(Extracted material)
◆ ◆ ◆

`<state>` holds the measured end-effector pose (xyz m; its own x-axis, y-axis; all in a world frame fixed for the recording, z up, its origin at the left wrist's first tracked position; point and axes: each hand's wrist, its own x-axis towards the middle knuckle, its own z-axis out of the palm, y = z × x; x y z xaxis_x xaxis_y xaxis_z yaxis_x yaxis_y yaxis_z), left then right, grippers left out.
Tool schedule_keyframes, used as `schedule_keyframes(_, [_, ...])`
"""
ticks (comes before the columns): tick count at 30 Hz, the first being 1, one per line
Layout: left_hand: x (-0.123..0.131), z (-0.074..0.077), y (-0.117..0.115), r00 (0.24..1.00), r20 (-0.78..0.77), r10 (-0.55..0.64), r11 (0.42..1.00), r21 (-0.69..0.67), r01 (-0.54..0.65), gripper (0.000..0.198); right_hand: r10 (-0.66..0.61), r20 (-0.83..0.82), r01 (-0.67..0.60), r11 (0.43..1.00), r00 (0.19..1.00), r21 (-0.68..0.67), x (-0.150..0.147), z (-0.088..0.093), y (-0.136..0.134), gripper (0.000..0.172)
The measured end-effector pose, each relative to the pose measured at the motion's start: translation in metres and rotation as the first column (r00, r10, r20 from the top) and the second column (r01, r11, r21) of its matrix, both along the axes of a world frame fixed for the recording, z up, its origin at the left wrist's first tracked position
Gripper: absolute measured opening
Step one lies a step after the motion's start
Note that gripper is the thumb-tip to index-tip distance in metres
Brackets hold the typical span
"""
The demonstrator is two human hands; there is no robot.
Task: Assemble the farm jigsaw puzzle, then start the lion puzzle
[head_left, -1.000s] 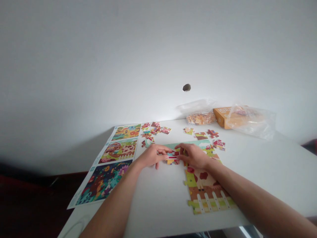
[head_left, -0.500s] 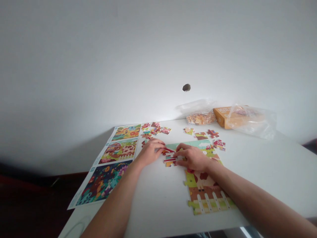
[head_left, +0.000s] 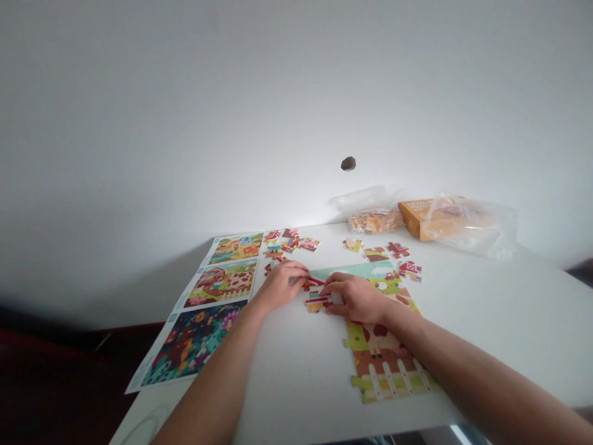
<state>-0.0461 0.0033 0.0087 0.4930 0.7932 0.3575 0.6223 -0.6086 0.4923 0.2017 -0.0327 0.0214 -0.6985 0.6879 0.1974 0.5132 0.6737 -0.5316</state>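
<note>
A partly joined jigsaw puzzle [head_left: 377, 389] lies on the white table, showing a spotted cow, a white fence and a strip of pale sky. At its upper left, my left hand [head_left: 283, 284] has thumb and fingers closed on the edge of a red-roofed puzzle piece [head_left: 315, 280]. My right hand [head_left: 359, 298] reaches over the puzzle from the right, its thumb and fingers closed at the right edge of a red, white and orange puzzle piece [head_left: 315, 303]. That piece lies just below the red-roofed one; whether they interlock I cannot tell. My right hand covers part of the cow.
Loose puzzle pieces [head_left: 309, 243] lie behind my left hand, more [head_left: 376, 254] behind the puzzle. A printed picture sheet [head_left: 155, 382] runs along the left edge. Toward the wall [head_left: 278, 123] stand bagged pieces [head_left: 374, 221] and an orange box [head_left: 414, 219] under clear plastic [head_left: 500, 232].
My right hand has shifted slightly left and down, closer to the red, white and orange piece, uncovering more of the puzzle's sheep area. My left hand stays in place.
</note>
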Motion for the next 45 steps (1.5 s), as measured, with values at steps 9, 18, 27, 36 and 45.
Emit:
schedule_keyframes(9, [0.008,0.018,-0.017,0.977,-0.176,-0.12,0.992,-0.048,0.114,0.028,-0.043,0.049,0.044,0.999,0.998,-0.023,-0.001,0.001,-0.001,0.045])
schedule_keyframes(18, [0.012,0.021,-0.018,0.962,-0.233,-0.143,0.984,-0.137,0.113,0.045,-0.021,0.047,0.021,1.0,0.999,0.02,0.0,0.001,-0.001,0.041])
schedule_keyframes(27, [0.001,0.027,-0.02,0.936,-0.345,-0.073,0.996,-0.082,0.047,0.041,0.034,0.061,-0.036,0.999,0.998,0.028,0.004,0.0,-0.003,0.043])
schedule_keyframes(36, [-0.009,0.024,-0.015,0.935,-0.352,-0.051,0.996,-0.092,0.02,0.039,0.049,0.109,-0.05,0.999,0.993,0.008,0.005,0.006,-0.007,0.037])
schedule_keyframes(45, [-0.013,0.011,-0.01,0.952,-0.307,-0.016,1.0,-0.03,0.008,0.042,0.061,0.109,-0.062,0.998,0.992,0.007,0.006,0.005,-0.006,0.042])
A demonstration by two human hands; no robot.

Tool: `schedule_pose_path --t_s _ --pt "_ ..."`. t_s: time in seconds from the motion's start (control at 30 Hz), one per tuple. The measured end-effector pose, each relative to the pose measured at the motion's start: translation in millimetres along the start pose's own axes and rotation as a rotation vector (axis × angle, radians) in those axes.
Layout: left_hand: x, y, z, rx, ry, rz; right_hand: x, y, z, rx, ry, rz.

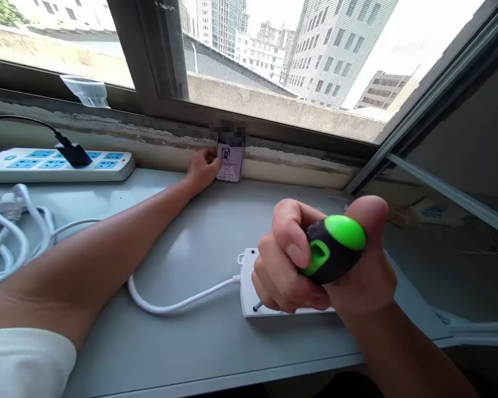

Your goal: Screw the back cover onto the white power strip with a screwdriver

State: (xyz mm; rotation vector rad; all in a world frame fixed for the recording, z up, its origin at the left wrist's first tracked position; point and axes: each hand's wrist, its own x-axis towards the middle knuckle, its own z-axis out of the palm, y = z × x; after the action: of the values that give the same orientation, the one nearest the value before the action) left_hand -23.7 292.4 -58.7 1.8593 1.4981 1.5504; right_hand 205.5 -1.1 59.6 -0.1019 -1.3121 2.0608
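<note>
My right hand (290, 260) is wrapped round a black and green screwdriver (336, 249). The screwdriver's thin metal shaft points down to a screw hole near the left end of a white power strip (249, 287), whose right part is hidden behind the hand. Farther off, my left hand (204, 168) pinches the left edge of a small card (229, 163) with a portrait photo, held upright against the wall below the window.
Another white power strip (58, 166) with blue sockets and a black plug (74, 153) lies at the back left. A coiled white cable (20, 237) is at the left. A clear plastic cup (86, 91) rests on the window ledge. A metal frame (456, 193) borders the right.
</note>
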Motion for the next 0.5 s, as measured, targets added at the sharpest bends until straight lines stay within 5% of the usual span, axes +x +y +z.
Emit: schedule_pose_path --t_s 0.5 --pt "-0.6 2.3 2.4 -0.013 0.000 0.010 1.5 -2.3 0.3 -0.002 -0.032 -0.025"
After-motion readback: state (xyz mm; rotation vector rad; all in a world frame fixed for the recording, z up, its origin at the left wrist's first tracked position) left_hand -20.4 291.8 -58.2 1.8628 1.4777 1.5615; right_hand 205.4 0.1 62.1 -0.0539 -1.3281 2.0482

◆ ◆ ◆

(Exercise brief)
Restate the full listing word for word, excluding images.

(Result)
`<state>` holds the measured end-effector pose (xyz m; its own x-axis, y-axis; all in a world frame fixed for the recording, z up, its origin at the left wrist's first tracked position; point and axes: each hand's wrist, its own x-axis towards the middle knuckle, its own z-axis out of the palm, y = z × x; x y z xaxis_x xaxis_y xaxis_z yaxis_x yaxis_y yaxis_z), left then right, grippers left out.
Tool schedule_keyframes, used as `schedule_keyframes(_, [_, ...])`
"""
ticks (comes before the columns): tick count at 30 Hz, the first being 1, one per line
Layout: left_hand: x (-0.123..0.131), z (-0.074..0.077), y (-0.117..0.115), r00 (0.24..1.00), r20 (-0.78..0.77), r10 (-0.55..0.64), r11 (0.42..1.00), r21 (-0.69..0.67), r01 (-0.54..0.65), gripper (0.000..0.198); right_hand: r10 (-0.66..0.61), r20 (-0.83..0.82), r01 (-0.67..0.60), r11 (0.43..1.00), r00 (0.19..1.00), r21 (-0.68..0.67), x (-0.150..0.147), z (-0.088..0.093), y (-0.136..0.134), gripper (0.000..0.172)
The measured end-effector pose, each relative to the pose measured at the motion's start: translation in metres and rotation as the first column (r00, r10, r20 from the top) and the second column (r01, r11, r21) of its matrix, both along the axes of a world frame fixed for the recording, z up, its origin at the left wrist's first tracked position
Gripper: absolute measured opening
Step one lies a step after the motion's start
Note that gripper is the thumb-tip to index-tip distance in metres
Brackets hold the typical span
"""
The demonstrator is two human hands; there is no robot.
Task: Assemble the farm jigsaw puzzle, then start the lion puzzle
[head_left, -1.000s] 
[head_left, -0.500s] 
[head_left, +0.000s] 
<state>-0.0461 0.0033 0.0087 0.4930 0.7932 0.3575 0.6223 -0.6086 0.4923 0.2017 -0.0327 0.0214 -0.6985 0.6879 0.1974 0.5132 0.6737 -0.5316</state>
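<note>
A partly joined jigsaw puzzle [head_left: 377, 389] lies on the white table, showing a spotted cow, a white fence and a strip of pale sky. At its upper left, my left hand [head_left: 283, 284] has thumb and fingers closed on the edge of a red-roofed puzzle piece [head_left: 315, 280]. My right hand [head_left: 359, 298] reaches over the puzzle from the right, its thumb and fingers closed at the right edge of a red, white and orange puzzle piece [head_left: 315, 303]. That piece lies just below the red-roofed one; whether they interlock I cannot tell. My right hand covers part of the cow.
Loose puzzle pieces [head_left: 309, 243] lie behind my left hand, more [head_left: 376, 254] behind the puzzle. A printed picture sheet [head_left: 155, 382] runs along the left edge. Toward the wall [head_left: 278, 123] stand bagged pieces [head_left: 374, 221] and an orange box [head_left: 414, 219] under clear plastic [head_left: 500, 232].
My right hand has shifted slightly left and down, closer to the red, white and orange piece, uncovering more of the puzzle's sheep area. My left hand stays in place.
</note>
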Motion for the next 45 steps (1.5 s), as measured, with values at steps 9, 18, 27, 36 and 45.
Emit:
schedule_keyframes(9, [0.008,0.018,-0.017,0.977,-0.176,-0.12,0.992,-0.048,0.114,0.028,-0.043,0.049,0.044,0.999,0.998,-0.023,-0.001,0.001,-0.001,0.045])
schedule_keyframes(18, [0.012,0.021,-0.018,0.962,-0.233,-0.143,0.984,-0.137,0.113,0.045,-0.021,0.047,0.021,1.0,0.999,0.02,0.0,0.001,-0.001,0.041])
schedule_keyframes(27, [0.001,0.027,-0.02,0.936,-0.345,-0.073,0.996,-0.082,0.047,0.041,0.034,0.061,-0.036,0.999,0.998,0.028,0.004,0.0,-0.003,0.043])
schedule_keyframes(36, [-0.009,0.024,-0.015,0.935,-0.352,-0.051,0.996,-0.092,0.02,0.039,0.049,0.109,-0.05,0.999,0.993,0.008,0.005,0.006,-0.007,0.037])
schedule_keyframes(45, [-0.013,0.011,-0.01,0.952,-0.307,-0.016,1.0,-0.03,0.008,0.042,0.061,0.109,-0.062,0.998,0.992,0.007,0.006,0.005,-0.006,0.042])
A demonstration by two human hands; no robot.

Tool: `schedule_pose_path --t_s _ --pt "_ ..."`. t_s: time in seconds from the motion's start (control at 30 Hz), one per tuple. The measured end-effector pose, each relative to the pose measured at the motion's start: translation in millimetres along the start pose's own axes and rotation as a rotation vector (axis × angle, radians) in those axes.
Layout: left_hand: x, y, z, rx, ry, rz; right_hand: x, y, z, rx, ry, rz.


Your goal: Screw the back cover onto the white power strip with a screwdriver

State: (xyz mm; rotation vector rad; all in a world frame fixed for the recording, z up, its origin at the left wrist's first tracked position; point and axes: each hand's wrist, its own x-axis towards the middle knuckle, its own z-axis out of the palm, y = z × x; after the action: of the values that give the same orientation, the one nearest the value before the action) left_hand -23.7 292.4 -58.7 1.8593 1.4981 1.5504; right_hand 205.5 -1.1 59.6 -0.1019 -1.3121 2.0608
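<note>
My right hand (290, 260) is wrapped round a black and green screwdriver (336, 249). The screwdriver's thin metal shaft points down to a screw hole near the left end of a white power strip (249, 287), whose right part is hidden behind the hand. Farther off, my left hand (204, 168) pinches the left edge of a small card (229, 163) with a portrait photo, held upright against the wall below the window.
Another white power strip (58, 166) with blue sockets and a black plug (74, 153) lies at the back left. A coiled white cable (20, 237) is at the left. A clear plastic cup (86, 91) rests on the window ledge. A metal frame (456, 193) borders the right.
</note>
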Motion for the next 0.5 s, as measured, targets added at the sharpest bends until straight lines stay within 5% of the usual span, axes +x +y +z.
Emit: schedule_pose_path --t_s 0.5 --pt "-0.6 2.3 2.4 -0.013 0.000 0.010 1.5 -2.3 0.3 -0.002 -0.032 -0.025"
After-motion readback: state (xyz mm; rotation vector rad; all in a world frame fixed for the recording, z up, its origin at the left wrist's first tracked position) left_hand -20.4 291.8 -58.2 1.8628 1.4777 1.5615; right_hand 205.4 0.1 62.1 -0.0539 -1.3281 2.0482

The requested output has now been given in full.